Voor de derde verzoeking neemt de duivel de Heer mee naar een plaats vanwaar hij Hem een overzicht over de hele wereld biedt. Als de duivel iets moois en indrukwekkends laat zien en dat ook nog aanbiedt, doet hij dat om iemand in zijn greep te krijgen. In zekere zin behoren de koninkrijken van deze wereld aan de duivel. Adam heeft het gezag erover verspeeld en de wereld in de handen van de duivel overgeleverd. Daardoor is de duivel sinds de zondeval van de mens “de god van deze eeuw” en “de overste van de wereld” (2Ko 4:4; Jh 14:30).
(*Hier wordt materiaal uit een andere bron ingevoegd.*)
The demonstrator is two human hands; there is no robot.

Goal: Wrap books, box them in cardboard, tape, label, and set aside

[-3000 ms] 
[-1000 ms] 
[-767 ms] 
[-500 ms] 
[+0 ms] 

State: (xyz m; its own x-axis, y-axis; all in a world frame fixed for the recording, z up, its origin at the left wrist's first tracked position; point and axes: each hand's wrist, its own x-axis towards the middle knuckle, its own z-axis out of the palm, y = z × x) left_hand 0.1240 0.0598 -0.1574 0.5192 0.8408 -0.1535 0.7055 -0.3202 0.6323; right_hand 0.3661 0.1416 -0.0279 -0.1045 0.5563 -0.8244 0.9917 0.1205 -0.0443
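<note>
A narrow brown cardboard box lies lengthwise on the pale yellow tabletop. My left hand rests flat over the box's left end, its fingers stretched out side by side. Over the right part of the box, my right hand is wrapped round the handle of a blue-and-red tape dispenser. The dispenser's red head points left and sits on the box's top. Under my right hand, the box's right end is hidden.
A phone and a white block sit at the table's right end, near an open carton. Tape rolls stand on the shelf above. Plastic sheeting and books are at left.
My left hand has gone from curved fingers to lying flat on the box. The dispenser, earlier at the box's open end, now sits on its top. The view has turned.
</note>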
Deze situatie zal voortduren tot de Heer Jezus terugkomt. Pas dan breekt Zijn koninkrijk aan (Op 11:15).

De verzoeking is daarin gelegen dat Christus de koninkrijken kan krijgen zonder ervoor te hoeven lijden. De duivel toont Hem de erfenis die Hem wacht. Hij biedt die aan op voorwaarde dat de Heer Jezus een knieval voor hem maakt. Hoe vaak hebben mensen voor oneindig veel minder een knieval voor de duivel gemaakt. De duivel maakt zichzelf als satan openbaar door ronduit te stellen dat Christus “al deze dingen” kan krijgen als Hij neervalt en hem aanbidt. De satan stelt zichzelf als een voorwerp van aanbidding in de plaats van God. In ruil daarvoor biedt hij voorwerpen aan uit het gebied waarover hij regeert.

De Heer wijst hem terug als “satan”, dat betekent ‘tegenstander’. Hij weerstaat hem. Nooit mogen we toelaten dat iets of iemand zich plaatst tussen ons hart en God en daarmee de plaats van God inneemt. Dat krijgt ook Petrus te horen, als hij de Heer van Zijn weg van gehoorzaamheid wil afbrengen (Mt 16:22-23).

Alle aanhalingen uit het Woord waarmee de Heer de duivel antwoordt, komen uit het boek Deuteronomium. In dat boek wordt de verantwoordelijkheid van Israël gezien in verbinding met het bezit van het land en de voorrechten van het volk. We zien daar dat alle zegeningen voor het volk gebaseerd zijn op gehoorzaamheid.